We need not resolve that debate as Epps has not shown any
error, plain or otherwise, for several reasons.
First, Epps is correct that the guidelines do not define “in
preparation for” and that Black’s Law Dictionary defines
“preparation” as “[t]he act or process of devising the means
necessary to commit a crime.” Preparation, Black’s Law
Dictionary (11th ed. 2019). However, Epps is incorrect that the
government must show Epps had the specific intent in October
2019 to entice a minor at a specific later time in February 2020.

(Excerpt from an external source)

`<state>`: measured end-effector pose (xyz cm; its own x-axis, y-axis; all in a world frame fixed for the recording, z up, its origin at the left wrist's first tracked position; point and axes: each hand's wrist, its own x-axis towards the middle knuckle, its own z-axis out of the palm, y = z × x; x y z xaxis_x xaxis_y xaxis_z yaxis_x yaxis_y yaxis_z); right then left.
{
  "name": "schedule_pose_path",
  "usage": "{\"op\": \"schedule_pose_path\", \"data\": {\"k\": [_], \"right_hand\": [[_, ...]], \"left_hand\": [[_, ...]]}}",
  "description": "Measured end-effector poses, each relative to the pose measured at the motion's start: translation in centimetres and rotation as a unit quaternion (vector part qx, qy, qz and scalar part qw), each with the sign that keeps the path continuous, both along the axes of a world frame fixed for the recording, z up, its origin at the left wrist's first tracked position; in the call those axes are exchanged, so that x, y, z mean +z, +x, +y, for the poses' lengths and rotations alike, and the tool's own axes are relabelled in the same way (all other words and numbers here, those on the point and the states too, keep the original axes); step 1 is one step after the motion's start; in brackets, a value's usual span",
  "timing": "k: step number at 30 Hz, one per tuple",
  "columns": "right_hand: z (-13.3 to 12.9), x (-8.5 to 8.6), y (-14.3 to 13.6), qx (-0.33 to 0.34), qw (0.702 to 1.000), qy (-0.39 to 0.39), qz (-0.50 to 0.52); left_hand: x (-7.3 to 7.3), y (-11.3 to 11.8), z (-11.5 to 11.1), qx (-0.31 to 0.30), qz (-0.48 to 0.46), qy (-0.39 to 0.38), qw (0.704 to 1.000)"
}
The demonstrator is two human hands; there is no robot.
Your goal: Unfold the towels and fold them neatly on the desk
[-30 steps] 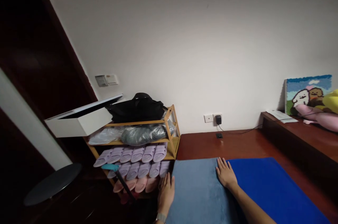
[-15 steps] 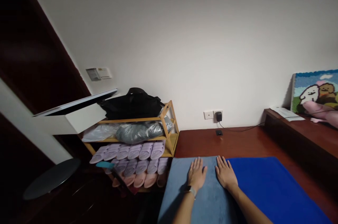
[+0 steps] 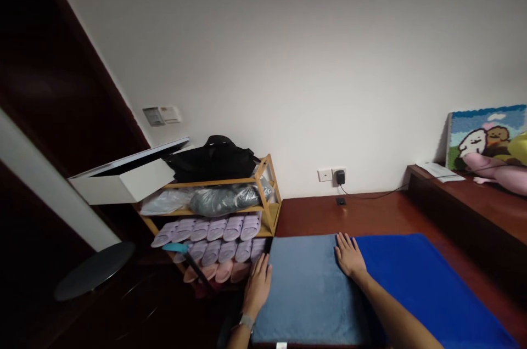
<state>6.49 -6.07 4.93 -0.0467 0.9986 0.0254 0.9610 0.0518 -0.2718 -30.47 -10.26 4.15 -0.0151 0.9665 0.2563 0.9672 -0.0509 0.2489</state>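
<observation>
A grey-blue cloth (image 3: 304, 288), plush-looking like a towel, lies flat on the reddish-brown wooden desk (image 3: 321, 214). Beside it on the right is a bright blue cloth (image 3: 415, 283), also spread flat. My left hand (image 3: 258, 286), with a watch on its wrist, is at the left edge of the grey-blue cloth, fingers extended. Resting flat where the two cloths meet, near their far edge, is my right hand (image 3: 349, 254), its fingers stretched out. A small white tag (image 3: 281, 345) shows at the near edge of the grey-blue cloth.
Left of the desk stands a wooden rack (image 3: 269, 217) with lilac slippers (image 3: 226, 228), a black bag (image 3: 214, 159) and a white box (image 3: 127, 181). A black plug (image 3: 340, 177) sits in the wall socket. On the raised right shelf are a pink plush toy (image 3: 494, 172) and a picture (image 3: 473, 138).
My left hand has moved left, from the middle of the grey-blue cloth to its left edge. My right hand stays at the seam between the cloths. The view has shifted slightly.
</observation>
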Motion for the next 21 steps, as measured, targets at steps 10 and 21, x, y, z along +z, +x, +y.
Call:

Nothing in the “relevant conduct” guidelines or the plain meaning
of “in preparation for” mentions or requires a showing of such
specific intent as Epps asserts.
Second, we need not resolve the parameters of the phrase
“in preparation for” because, as the district court found, Epps’s
October 2019 acts so clearly facilitated the means necessary to
commit the charged offense. Indeed, the district court found
Epps’s October 2019 conversations with the agent were used “as a
tool” to help Epps reengage with the agent just a few months later.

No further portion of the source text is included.